## WHAT THE EXERCISE ASKS
Which of the lines in the records below hold the string "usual"? Copy every one of them.

Collected data entries:
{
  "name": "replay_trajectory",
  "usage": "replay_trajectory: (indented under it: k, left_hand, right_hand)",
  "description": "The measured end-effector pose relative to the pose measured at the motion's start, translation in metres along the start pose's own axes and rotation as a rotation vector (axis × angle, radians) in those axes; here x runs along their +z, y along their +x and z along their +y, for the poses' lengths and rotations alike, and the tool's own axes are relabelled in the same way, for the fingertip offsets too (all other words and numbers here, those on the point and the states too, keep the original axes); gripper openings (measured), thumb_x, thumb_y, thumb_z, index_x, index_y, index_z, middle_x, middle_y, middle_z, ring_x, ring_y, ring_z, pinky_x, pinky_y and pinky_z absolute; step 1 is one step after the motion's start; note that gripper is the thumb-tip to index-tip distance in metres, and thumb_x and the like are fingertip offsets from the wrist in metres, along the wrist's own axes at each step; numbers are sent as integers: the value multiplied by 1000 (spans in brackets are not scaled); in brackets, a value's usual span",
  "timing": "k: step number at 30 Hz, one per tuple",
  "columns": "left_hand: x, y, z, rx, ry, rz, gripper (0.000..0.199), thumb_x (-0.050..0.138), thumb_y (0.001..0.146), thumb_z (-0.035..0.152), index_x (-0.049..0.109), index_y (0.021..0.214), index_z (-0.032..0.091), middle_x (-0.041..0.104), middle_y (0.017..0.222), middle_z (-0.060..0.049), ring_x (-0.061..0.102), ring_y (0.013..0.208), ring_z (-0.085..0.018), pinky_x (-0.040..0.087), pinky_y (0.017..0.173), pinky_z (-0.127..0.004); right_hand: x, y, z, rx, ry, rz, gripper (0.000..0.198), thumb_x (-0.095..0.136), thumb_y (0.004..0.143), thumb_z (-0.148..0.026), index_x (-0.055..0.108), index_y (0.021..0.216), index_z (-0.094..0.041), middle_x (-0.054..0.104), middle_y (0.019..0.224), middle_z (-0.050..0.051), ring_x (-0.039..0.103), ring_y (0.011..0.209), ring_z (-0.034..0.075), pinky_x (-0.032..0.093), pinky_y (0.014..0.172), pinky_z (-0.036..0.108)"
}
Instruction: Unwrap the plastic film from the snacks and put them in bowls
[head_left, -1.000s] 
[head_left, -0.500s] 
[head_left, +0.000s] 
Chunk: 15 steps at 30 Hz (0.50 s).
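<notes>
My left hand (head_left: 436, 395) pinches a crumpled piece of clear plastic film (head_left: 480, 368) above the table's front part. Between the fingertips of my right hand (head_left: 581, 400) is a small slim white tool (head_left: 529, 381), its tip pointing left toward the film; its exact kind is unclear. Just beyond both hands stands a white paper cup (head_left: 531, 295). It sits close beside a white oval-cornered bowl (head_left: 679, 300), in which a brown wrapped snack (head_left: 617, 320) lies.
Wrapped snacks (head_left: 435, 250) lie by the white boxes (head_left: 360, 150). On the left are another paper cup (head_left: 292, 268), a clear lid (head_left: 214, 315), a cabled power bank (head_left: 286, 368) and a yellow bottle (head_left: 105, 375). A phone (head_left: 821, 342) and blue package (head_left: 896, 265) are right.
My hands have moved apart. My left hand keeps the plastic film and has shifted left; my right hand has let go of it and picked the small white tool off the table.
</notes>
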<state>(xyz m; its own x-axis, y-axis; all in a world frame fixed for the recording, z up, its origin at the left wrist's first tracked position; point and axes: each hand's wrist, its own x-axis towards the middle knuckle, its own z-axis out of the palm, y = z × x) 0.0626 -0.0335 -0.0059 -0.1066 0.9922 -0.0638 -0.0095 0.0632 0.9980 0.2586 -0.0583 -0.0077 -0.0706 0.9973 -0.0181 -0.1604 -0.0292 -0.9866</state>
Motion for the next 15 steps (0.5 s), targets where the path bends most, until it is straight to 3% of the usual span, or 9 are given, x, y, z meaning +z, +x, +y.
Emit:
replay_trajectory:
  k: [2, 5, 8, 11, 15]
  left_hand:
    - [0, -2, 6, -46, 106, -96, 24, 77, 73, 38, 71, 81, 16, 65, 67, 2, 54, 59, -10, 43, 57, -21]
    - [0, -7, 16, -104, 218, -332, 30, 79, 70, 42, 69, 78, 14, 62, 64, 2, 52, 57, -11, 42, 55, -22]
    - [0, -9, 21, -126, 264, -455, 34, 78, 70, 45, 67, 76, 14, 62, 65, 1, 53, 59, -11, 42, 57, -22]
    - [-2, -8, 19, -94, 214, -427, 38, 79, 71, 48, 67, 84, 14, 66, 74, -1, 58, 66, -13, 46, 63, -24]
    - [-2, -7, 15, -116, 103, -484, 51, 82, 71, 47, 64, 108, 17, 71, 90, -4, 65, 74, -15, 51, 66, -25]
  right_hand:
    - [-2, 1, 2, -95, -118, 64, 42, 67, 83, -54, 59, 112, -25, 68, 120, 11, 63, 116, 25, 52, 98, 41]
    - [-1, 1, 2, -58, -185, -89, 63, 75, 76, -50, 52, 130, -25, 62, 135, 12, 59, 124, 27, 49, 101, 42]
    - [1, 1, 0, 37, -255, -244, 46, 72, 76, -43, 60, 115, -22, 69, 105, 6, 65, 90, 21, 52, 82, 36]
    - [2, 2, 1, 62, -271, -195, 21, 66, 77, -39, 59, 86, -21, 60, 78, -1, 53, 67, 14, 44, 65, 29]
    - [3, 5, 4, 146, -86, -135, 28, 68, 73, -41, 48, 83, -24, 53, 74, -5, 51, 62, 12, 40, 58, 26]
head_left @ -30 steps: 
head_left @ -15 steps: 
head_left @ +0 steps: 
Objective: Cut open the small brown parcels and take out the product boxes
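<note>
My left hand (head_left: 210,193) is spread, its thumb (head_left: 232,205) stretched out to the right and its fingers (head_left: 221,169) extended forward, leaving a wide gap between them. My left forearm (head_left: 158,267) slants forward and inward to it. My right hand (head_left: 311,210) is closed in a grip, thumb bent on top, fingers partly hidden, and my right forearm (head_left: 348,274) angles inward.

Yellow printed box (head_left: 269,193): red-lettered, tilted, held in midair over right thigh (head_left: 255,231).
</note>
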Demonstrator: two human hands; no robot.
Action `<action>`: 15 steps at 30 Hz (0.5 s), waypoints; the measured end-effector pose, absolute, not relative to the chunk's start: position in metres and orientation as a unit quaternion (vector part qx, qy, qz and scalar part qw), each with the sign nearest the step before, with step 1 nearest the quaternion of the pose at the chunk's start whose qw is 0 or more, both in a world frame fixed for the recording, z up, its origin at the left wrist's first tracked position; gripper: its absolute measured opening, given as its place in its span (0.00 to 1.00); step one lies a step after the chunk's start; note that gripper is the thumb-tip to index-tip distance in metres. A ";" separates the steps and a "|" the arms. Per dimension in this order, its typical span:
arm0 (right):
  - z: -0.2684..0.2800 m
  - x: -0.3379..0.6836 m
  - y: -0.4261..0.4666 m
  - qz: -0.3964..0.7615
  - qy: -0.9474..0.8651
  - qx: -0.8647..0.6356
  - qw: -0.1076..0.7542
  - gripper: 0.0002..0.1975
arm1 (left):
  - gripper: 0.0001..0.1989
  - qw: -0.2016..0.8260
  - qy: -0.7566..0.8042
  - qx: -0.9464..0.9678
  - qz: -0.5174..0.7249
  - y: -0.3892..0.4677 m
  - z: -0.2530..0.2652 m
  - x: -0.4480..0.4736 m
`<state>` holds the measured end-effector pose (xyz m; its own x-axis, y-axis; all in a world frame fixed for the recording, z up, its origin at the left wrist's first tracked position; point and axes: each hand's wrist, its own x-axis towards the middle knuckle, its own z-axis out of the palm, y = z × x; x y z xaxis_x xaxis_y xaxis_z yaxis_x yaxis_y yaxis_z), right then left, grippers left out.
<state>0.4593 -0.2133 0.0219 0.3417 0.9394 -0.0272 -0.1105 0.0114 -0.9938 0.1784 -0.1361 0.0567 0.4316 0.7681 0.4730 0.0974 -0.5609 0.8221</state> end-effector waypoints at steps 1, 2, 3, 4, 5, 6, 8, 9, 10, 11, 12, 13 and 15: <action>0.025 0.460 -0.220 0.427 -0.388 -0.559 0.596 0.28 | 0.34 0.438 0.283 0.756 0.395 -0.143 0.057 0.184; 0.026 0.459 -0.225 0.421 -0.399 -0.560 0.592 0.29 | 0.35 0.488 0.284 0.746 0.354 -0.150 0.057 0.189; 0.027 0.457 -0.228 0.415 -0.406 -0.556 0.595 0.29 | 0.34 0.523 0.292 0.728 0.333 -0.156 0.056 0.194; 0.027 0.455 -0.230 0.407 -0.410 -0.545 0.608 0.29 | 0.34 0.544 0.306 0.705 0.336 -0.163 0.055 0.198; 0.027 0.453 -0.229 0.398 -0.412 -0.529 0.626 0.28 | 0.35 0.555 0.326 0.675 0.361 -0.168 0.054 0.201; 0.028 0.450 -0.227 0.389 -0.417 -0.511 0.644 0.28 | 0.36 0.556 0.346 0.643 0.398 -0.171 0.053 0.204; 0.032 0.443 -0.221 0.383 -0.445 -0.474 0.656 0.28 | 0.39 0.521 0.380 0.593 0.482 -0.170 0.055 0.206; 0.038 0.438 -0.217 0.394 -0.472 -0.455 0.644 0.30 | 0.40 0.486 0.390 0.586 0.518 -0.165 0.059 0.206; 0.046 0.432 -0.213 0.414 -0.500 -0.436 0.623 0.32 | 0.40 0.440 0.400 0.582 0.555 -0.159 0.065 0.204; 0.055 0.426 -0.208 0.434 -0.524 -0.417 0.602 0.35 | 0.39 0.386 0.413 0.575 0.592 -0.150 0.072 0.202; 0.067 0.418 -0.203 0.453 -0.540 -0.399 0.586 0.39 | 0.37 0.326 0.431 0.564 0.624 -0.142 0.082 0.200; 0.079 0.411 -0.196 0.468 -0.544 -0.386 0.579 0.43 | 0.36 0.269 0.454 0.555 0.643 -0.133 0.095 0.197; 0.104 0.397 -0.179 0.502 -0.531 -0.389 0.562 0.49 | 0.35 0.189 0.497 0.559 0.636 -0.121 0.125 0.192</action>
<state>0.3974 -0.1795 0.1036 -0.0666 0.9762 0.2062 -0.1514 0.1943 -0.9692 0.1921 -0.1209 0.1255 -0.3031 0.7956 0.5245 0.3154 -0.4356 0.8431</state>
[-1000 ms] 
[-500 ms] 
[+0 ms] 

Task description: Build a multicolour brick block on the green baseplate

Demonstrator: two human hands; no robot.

## RESULT OF THE TASK
  "description": "The measured end-effector pose relative to the pose measured at the motion's start, translation in metres along the start pose's own axes and rotation as a rotation vector (axis × angle, radians) in those axes; here x runs along their +z, y along their +x and z along their +y, for the poses' lengths and rotations alike, and the tool's own axes are relabelled in the same way, for the fingertip offsets too (all other words and numbers here, those on the point and the states too, keep the original axes); gripper openings (measured), thumb_x, thumb_y, thumb_z, index_x, index_y, index_z, middle_x, middle_y, middle_z, ring_x, ring_y, ring_z, pinky_x, pinky_y and pinky_z absolute; step 1 is one step after the motion's start; note that gripper is the thumb-tip to index-tip distance in metres, and thumb_x and the like are fingertip offsets from the wrist in metres, along the wrist's own axes at each step; numbers are sent as integers: the value multiplied by 1000 (spans in brackets are not scaled); in brackets, a value's usual span",
Motion for the next 15 steps (0.5 s), targets where the path bends most, until it is straight to 3% of the usual span, or 9 are given, x, y, z meaning +z, +x, +y.

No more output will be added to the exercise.